Copy out the lines of the listing from the one containing "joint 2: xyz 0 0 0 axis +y" onward, through the last, without altering any.

□ □ □ □ □ □ □

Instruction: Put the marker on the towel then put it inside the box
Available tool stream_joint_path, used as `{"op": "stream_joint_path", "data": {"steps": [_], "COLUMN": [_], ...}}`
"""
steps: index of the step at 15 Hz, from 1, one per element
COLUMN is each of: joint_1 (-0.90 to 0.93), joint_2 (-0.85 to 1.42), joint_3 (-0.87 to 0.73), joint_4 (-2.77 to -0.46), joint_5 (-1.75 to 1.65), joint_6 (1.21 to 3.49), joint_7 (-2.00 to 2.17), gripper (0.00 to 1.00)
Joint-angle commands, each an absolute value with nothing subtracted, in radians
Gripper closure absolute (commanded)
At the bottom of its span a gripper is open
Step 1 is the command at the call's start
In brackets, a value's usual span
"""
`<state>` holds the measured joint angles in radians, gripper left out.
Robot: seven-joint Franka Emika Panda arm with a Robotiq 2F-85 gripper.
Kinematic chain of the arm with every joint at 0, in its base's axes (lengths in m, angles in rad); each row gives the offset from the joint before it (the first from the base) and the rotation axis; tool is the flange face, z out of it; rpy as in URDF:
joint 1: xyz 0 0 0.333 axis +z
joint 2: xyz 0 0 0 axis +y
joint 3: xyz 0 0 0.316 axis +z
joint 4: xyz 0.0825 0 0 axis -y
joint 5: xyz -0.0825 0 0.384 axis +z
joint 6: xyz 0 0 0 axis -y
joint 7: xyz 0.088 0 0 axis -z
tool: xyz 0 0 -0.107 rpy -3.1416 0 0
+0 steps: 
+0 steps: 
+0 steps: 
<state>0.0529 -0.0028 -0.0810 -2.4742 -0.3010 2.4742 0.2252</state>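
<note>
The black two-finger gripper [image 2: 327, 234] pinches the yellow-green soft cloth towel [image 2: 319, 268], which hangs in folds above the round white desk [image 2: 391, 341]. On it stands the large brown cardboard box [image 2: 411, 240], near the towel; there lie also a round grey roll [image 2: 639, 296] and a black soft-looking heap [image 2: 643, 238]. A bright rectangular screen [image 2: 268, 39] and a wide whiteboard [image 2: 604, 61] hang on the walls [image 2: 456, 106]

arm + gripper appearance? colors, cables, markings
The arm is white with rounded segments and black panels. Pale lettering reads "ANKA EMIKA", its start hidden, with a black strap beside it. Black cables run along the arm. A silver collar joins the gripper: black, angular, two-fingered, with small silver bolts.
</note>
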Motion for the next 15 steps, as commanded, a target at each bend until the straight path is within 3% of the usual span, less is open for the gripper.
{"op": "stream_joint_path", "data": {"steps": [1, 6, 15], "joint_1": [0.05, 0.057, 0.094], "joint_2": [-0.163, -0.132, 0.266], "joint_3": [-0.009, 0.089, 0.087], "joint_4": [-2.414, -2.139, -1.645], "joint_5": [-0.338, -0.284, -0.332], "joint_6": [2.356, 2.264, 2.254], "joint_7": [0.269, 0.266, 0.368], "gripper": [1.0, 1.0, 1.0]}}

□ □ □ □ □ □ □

→ SOLVED PROBLEM:
joint 2: xyz 0 0 0 axis +y
joint 3: xyz 0 0 0.316 axis +z
joint 4: xyz 0.0825 0 0 axis -y
joint 5: xyz -0.0825 0 0.384 axis +z
joint 6: xyz 0 0 0 axis -y
joint 7: xyz 0.088 0 0 axis -z
tool: xyz 0 0 -0.107 rpy -3.1416 0 0
+0 steps: 
+0 steps: 
+0 steps: 
<state>0.0529 -0.0028 -0.0810 -2.4742 -0.3010 2.4742 0.2252</state>
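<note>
The black two-finger gripper [image 2: 327, 234] pinches the yellow-green soft cloth towel [image 2: 319, 268], which hangs in folds above the round white desk [image 2: 391, 341]. On it stands the large brown cardboard box [image 2: 411, 240], near the towel; there lie also a round grey roll [image 2: 639, 296] and a black soft-looking heap [image 2: 643, 238]. A bright rectangular screen [image 2: 268, 39] and a wide whiteboard [image 2: 604, 61] hang on the walls [image 2: 456, 106]

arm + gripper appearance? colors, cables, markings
The arm is white with rounded segments and black panels. Pale lettering reads "ANKA EMIKA", its start hidden, with a black strap beside it. Black cables run along the arm. A silver collar joins the gripper: black, angular, two-fingered, with small silver bolts.
</note>
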Motion for the next 15 steps, as commanded, a target at each bend until the straight path is within 3% of the usual span, less is open for the gripper.
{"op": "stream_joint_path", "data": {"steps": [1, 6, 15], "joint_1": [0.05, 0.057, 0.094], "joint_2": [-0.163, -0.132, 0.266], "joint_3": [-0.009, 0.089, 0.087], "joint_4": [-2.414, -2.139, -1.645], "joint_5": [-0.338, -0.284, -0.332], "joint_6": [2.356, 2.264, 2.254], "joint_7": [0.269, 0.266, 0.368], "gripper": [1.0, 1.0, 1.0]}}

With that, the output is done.